Now Jim lives on the other side of the planet, and his guns sit in storage. I walk out into the woods alone when it's time to go "sit the stand," except when I hunt in our two-person shooting house and P comes along with a book and a glass of wine.


And books are the best part of the season. For years around this time part of my preparation for those long hours sitting in silence was researching my deer season reading list. I would assemble a smattering of history, philosophy, maybe some great work of literature I'd pretended to have read before, and then enjoy the luxury of not billing my time and just savoring a good book until I dozed off in the stillness of the woods.


Any of the handful of folks who read yesterday's post are probably wondering how I reconcile reverence for animal life and a hobby that involves shooting a beautiful creature with a rifle or a crossbow.
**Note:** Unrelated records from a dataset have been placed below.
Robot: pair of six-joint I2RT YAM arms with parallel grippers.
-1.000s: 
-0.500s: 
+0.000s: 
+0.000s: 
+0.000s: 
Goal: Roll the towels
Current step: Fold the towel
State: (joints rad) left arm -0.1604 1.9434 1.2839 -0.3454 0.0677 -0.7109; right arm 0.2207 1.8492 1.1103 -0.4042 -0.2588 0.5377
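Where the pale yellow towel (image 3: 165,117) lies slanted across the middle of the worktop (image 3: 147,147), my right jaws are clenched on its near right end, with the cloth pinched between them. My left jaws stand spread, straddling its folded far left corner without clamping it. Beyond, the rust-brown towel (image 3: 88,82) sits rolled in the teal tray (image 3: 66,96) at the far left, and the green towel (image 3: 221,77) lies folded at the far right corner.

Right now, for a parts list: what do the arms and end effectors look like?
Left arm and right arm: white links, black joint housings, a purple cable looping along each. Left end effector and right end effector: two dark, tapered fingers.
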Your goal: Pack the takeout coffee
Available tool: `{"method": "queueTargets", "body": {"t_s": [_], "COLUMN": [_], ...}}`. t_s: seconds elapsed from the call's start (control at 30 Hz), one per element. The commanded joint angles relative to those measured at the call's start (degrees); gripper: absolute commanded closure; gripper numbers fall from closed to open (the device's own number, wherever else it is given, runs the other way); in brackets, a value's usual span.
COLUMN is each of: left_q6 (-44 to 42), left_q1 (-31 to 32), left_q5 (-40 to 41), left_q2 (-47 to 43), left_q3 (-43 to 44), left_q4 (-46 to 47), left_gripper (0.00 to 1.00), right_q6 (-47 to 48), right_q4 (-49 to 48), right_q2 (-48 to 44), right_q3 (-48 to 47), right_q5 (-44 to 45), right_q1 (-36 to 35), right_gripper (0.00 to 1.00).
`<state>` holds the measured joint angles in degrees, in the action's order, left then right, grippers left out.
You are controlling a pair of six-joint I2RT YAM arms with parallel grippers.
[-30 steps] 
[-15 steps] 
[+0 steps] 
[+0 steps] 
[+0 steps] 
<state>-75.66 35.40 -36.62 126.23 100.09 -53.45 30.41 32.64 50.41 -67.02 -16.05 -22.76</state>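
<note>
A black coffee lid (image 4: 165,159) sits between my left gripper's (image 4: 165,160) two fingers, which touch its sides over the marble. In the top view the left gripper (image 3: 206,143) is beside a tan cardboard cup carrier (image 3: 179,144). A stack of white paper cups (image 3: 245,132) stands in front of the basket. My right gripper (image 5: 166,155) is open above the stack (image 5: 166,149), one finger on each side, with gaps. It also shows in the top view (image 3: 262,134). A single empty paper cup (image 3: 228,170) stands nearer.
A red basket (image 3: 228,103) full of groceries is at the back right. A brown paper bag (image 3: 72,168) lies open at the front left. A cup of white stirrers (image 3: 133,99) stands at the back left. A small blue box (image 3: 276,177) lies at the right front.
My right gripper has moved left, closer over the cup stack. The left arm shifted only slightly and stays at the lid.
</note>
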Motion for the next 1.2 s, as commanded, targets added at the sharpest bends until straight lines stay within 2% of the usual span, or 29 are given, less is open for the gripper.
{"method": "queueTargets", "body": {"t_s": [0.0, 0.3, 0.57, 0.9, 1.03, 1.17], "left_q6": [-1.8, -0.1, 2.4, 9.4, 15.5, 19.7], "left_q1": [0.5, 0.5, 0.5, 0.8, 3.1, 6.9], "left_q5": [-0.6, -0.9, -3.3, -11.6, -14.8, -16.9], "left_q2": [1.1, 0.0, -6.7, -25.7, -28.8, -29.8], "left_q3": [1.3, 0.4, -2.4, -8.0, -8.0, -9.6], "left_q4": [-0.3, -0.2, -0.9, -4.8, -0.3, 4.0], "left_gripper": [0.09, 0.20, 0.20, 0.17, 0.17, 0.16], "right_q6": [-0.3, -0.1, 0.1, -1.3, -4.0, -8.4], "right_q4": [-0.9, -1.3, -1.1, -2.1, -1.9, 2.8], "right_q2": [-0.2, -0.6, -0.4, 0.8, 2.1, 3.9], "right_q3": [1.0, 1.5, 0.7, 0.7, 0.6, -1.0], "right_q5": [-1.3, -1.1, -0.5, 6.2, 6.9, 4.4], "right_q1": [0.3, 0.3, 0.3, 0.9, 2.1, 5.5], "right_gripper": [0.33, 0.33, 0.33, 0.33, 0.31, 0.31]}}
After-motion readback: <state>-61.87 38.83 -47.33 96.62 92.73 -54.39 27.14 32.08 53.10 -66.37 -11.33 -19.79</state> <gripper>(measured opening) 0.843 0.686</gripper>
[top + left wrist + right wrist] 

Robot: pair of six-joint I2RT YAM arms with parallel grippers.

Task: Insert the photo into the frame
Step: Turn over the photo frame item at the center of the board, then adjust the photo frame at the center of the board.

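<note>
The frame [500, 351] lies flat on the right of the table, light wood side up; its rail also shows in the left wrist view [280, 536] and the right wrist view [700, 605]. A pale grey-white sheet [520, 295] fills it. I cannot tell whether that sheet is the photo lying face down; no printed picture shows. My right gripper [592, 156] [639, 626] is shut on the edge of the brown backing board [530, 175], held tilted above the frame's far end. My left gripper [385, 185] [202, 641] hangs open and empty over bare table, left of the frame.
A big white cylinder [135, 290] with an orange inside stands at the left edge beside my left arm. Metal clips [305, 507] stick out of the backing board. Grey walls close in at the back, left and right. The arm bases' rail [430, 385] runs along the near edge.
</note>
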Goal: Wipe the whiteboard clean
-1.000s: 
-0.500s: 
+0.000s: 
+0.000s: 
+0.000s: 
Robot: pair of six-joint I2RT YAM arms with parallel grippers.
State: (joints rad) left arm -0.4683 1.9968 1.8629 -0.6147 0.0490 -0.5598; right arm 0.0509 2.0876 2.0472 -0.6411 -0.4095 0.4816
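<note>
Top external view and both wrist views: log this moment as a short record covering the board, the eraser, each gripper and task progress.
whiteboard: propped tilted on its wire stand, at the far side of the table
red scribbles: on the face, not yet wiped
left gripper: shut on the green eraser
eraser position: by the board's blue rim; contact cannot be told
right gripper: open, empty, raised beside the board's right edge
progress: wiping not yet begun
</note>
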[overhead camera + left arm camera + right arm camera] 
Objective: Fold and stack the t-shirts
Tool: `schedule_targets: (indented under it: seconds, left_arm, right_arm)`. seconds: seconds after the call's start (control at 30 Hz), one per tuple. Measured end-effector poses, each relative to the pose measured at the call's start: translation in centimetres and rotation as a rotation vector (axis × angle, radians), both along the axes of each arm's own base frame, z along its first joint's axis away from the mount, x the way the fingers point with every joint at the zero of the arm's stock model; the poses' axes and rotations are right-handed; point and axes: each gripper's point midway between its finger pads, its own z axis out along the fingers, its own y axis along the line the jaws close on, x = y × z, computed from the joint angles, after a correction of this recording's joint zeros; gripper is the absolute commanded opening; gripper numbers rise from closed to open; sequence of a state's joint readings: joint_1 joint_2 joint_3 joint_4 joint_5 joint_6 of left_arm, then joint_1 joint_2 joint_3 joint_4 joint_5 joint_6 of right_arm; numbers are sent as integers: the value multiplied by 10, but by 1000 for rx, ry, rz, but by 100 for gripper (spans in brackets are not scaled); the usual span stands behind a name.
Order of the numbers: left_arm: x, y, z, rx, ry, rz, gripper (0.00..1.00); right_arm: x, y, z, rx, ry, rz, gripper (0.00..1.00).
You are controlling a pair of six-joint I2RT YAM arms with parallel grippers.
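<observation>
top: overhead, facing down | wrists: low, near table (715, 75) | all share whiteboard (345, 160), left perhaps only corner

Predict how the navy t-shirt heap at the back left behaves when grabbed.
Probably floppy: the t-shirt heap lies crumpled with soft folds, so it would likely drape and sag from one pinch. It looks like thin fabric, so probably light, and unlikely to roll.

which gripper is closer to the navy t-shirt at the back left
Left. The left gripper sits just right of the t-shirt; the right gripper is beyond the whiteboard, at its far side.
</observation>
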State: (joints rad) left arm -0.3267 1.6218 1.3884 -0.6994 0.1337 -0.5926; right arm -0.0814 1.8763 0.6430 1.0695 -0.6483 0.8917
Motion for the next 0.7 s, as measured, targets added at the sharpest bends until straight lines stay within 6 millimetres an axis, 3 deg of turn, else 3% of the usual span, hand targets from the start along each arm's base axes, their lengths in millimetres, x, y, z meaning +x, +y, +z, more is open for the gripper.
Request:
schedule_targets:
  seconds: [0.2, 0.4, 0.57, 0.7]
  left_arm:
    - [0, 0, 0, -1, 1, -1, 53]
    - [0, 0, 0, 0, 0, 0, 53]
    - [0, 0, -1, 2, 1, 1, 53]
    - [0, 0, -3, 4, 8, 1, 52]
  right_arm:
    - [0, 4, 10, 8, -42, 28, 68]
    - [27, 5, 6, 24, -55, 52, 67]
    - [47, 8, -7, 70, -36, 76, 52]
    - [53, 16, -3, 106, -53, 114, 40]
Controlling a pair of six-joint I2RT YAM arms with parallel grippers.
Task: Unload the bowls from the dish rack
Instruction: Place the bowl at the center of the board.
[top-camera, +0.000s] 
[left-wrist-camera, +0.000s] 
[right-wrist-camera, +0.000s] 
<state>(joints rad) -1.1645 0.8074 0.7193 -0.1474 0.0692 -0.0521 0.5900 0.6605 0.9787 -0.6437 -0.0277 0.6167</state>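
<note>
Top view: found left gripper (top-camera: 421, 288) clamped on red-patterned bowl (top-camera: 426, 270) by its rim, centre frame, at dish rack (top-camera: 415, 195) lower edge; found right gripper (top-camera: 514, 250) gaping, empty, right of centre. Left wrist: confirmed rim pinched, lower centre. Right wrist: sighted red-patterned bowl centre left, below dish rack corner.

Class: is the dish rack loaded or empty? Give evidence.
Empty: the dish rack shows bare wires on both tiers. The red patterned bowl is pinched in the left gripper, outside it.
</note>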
As I said, we as humans have a place in our diet for meat, and have eaten it for so long our alimentary tract has evolved for that. I can say honestly that I eat a lot less meat, and eat it differently, since my hunting journey began. And that goes back to the act of killing---when you startle yourself with the crack of the rifle, see the deer jump and drop, then walk up on a doe or a buck who was just as alive as us a few seconds ago and see the life go out of its eyes, you gain an acute sense of the cost of a partially carnivorous diet. It means death so we can live, which is one of the paradoxes of existence on this planet. If we had to kill every animal we ate, we'd eat a whole lot less of them. Over the years I'd make two deer last a whole year in a house full of hungry boys. Now P and I will get along just fine with one.


That is, if I see one at all. The motion activated cameras at Wyldswood suggested last season that if we were hoping to supplement our diet by hunting, we needed to develop a taste for something other than deer.


We are not quiet there yet, although I'm told the neighbors could offer a few recipes.